Task objective: Exact reproduction of the following data is required.

------ Provided material ------

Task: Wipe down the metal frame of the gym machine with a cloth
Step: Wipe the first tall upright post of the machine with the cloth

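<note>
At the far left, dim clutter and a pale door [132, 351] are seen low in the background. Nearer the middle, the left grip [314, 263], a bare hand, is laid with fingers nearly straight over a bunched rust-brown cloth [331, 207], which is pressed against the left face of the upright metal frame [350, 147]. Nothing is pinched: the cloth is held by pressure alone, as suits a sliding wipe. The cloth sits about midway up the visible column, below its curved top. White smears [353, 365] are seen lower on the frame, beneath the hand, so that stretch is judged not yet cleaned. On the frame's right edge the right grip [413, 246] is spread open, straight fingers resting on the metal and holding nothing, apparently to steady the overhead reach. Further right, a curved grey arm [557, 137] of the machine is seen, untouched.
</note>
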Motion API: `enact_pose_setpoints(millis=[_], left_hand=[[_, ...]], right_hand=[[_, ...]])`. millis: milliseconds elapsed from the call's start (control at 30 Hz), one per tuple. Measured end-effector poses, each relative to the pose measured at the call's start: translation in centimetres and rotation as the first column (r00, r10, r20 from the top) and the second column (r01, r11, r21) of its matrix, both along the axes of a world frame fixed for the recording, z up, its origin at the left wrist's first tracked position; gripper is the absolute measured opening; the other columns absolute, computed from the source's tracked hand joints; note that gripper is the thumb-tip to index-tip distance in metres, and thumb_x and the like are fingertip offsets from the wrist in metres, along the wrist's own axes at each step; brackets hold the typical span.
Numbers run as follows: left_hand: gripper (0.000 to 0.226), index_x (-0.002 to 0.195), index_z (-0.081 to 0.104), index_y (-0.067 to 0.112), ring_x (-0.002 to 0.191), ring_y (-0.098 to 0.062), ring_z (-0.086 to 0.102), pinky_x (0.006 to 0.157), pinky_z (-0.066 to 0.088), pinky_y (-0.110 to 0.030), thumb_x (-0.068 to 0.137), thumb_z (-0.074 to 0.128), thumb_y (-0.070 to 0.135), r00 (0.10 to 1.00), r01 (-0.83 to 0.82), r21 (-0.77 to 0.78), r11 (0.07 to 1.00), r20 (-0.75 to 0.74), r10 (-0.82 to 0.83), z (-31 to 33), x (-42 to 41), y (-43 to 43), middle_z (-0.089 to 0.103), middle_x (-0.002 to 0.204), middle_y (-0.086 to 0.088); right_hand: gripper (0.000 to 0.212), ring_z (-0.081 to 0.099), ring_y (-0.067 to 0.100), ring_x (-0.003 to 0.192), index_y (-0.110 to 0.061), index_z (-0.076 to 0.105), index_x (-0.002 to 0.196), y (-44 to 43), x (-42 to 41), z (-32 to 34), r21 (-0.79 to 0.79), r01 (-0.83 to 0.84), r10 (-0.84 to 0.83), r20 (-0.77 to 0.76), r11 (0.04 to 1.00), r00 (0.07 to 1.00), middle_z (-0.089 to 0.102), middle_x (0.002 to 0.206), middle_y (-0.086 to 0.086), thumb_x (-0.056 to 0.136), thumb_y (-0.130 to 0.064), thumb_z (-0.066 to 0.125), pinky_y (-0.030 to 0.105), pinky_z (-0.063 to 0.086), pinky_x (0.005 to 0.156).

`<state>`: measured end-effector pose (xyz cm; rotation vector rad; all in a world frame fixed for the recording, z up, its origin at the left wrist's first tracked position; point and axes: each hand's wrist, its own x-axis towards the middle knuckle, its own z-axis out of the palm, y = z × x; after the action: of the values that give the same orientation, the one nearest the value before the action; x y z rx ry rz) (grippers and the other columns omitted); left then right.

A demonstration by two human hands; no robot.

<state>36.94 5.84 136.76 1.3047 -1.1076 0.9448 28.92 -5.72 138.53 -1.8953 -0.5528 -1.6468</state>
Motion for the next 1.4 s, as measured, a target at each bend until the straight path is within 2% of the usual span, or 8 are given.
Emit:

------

Task response:
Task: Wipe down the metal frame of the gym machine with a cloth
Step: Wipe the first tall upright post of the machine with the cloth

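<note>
At the far left, dim clutter and a pale door [132, 351] are seen low in the background. Nearer the middle, the left grip [314, 263], a bare hand, is laid with fingers nearly straight over a bunched rust-brown cloth [331, 207], which is pressed against the left face of the upright metal frame [350, 147]. Nothing is pinched: the cloth is held by pressure alone, as suits a sliding wipe. The cloth sits about midway up the visible column, below its curved top. White smears [353, 365] are seen lower on the frame, beneath the hand, so that stretch is judged not yet cleaned. On the frame's right edge the right grip [413, 246] is spread open, straight fingers resting on the metal and holding nothing, apparently to steady the overhead reach. Further right, a curved grey arm [557, 137] of the machine is seen, untouched.
</note>
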Motion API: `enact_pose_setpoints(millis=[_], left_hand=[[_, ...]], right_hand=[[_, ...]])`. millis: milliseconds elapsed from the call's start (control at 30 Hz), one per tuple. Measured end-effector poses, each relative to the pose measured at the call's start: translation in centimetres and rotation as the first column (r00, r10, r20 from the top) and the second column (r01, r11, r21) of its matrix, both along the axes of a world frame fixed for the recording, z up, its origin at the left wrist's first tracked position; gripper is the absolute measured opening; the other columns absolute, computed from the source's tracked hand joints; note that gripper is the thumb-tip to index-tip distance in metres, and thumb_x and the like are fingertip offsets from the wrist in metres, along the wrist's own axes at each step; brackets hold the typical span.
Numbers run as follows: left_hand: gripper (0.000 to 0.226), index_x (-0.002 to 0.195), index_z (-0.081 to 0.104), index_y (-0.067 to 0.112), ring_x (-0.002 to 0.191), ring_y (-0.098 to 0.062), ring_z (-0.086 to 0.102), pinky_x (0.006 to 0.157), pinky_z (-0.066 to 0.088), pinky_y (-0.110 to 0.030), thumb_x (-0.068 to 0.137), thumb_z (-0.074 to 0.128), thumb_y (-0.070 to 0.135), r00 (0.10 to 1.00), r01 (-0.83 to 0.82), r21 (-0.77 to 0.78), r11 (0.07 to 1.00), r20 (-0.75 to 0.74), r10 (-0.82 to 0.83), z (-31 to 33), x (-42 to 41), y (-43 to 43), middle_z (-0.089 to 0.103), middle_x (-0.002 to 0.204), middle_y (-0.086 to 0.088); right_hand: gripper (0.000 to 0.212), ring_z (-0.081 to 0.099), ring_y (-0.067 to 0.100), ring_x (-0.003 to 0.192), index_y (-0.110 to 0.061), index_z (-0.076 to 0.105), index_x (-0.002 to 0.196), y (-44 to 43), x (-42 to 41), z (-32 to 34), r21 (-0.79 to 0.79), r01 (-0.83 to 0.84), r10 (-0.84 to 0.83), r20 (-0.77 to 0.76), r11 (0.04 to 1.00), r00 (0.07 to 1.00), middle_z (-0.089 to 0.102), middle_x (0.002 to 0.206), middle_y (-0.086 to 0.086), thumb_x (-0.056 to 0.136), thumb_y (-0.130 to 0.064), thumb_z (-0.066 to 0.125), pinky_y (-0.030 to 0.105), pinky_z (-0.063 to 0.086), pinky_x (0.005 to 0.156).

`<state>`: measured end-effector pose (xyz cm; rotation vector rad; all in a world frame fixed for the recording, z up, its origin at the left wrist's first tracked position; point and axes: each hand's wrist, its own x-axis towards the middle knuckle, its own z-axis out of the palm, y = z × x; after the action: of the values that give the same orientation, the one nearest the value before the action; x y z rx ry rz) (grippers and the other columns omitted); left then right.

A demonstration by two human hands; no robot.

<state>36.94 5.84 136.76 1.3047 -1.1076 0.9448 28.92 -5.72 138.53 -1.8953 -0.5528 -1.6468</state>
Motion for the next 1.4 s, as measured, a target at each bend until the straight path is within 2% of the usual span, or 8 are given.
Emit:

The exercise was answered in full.